In the present study, a rate of 28% of consanguinity was observed. In the literature, it is stated that consanguinity increases the chances of inheriting a bad DNA fit, which will definitely result in a birth defect. Inbred disorders may cause other abnormalities, and ASD can also be brought on by other conditions.15 Since the control group, in the present study, was represented by the siblings conceived and born from the same biological parents, consanguinity could not be evaluated as a risk factor for ASD.

Prenatal, perinatal and postnatal factors

In the present survey, no correlation was observed between the severity of ASD and prenatal, perinatal, and postnatal factors. The present results are in agreement with some recent studies.16,17 Conversely, some hypothesis have been raised, indicating that the light form of autism would show weaker or no association with obstetric risk factors.

Prenatal factors

In the present study, the occurrence of maternal infection was higher among cases when compared to controls (12% for the first group vs. 3.9% for controls).

According to many studies, adverse intrauterine environment resulting from maternal bacterial and viral infections during pregnancy is a significant risk factor for several neuropsychiatric disorders including ASD.15 The association between intrauterine inflammation, infection, and ASD is based on both epidemiological studies and case reports. This association is apparently related to maternal inflammatory process; hence, maternal immune activation may play a role in neuro-developmental perturbation.

In large population studies, researchers have not identified a specific infection, but rather an increased rate of ASD, especially when the maternal infection is rather severe and requires hospitalization.15,18

Among the prenatal factors identified in this study, exposure to cigarette tobacco (passive smoking) was noted in 22% of cases. Retrospective epidemiological studies have observed, among mothers of children with ASD, a significantly increased percentage of women who were exposed to tobacco during the conception of the child. Therefore, maternal smoking was considered as a potential maternal confounding factor, as well as other toxic chemicals.6

Some authors have demonstrated that maternal cigarette smoking during pregnancy may have a commutative impact on the lineage of her reproductive cells; it is also associated with an increased rate of spontaneous abortions, preterm delivery, reduced birth weight, among others.19 The findings regarding its relation with ASD are still controversial.20–22

The present study showed that the frequency of gestational diabetes was higher in the first group (8% vs. 2% in the second group).

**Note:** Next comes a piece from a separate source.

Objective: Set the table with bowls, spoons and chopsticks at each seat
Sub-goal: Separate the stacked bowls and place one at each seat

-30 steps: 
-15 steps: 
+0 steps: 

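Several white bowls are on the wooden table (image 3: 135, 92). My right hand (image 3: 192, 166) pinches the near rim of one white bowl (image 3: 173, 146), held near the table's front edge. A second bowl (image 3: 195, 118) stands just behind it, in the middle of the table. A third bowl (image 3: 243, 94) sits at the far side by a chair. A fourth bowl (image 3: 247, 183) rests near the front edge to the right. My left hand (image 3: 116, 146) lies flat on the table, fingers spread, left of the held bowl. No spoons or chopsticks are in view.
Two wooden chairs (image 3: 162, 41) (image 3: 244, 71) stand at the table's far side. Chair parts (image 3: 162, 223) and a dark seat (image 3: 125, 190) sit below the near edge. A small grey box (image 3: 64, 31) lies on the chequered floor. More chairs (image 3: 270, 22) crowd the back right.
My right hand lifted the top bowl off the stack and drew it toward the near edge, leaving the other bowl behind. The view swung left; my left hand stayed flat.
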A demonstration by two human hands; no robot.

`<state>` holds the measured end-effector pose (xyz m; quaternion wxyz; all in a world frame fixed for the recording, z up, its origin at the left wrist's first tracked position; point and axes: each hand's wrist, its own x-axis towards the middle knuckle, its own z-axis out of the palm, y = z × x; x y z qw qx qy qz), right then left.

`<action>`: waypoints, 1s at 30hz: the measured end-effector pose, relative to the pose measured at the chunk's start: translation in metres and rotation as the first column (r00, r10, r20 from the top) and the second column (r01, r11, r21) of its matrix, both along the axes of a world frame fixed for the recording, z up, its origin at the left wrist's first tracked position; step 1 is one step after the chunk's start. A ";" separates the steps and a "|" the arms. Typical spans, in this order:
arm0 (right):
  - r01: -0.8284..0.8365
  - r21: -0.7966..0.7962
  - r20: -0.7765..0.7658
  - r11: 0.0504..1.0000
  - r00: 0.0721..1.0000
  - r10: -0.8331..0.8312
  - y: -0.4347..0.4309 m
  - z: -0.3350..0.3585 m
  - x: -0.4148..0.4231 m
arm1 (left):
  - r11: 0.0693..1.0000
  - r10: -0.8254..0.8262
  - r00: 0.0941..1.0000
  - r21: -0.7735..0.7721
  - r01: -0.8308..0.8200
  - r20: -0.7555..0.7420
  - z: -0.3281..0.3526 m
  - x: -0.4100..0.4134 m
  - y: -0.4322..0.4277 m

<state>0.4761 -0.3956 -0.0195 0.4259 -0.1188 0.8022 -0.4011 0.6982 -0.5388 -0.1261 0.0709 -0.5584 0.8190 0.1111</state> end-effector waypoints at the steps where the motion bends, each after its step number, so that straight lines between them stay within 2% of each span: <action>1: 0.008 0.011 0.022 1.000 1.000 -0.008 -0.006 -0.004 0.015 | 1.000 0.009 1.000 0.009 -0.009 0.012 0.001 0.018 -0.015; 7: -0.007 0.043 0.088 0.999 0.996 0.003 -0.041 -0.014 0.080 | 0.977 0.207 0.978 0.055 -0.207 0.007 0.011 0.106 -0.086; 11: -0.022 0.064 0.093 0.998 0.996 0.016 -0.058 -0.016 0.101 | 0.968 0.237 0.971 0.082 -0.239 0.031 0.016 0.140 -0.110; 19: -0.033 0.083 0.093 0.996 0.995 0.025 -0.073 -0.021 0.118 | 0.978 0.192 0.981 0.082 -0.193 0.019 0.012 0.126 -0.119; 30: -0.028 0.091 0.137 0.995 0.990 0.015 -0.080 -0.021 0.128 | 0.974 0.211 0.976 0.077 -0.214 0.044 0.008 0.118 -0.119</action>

According to some authors, gestational diabetes is mainly associated with disturbed fetal growth and increased rate of a variety of pregnancy complications.23 It also affects fine and gross motor development and increases the rate of learning difficulties and of attention deficit hyperactivity disorder, a common comorbid neurobehavioral problem in ASD. The negative effects of maternal diabetes on the brain may result from intrauterine increased fetal oxidative stress and epigenetic changes in the expression of several genes. The increased risk observed might be related to other pregnancy complications that are common in diabetes, or to effects on fetal growth rather than to complications of hyperglycemia. It is also unknown whether optimal control of diabetes will further decrease this association.23

Because of its rising incidence, maternal diabetes has been considered, by several studies, as an obvious candidate to be associated with ASD, whereas others have failed to demonstrate such associations.15,20,23

In the current survey, hypertension, hypotension, and threatened abortion were more frequent in the first group (respectively 10% vs. 5.9%, 2% vs. 0%, and 10% vs. 5.9% in the second group). These conditions are generally related to fetal loss and adverse infant outcomes, such as prematurity, intrauterine growth retardation, still birth, and neonatal death indicating fetal distress. Likewise, fetal hypoxia is one of the manifestations of fetal distress and has been reported to induce conditions such as placental abruption, threatened premature delivery, emergency cesarean section, forceps delivery, spontaneous abortion, and varying degrees of cerebral damage.4,5 Accordingly, ASD was linked to fetal distress: oxygen deprivation could damage vulnerable regions in the brain, such as the basal ganglia, hippocampus, and lateral ventricles. Some neuroimaging studies have demonstrated abnormalities in these regions among patients with ASD compared with controls.5,14

Perinatal factors

In the present series, perinatal factors were very significantly associated with ASD (p=0.03). This result is consistent with the literature.4,24 In fact, complications occurring during labor affect the neurodevelopment of the fetus and infant in later stages, and can contribute toward the risk of ASD.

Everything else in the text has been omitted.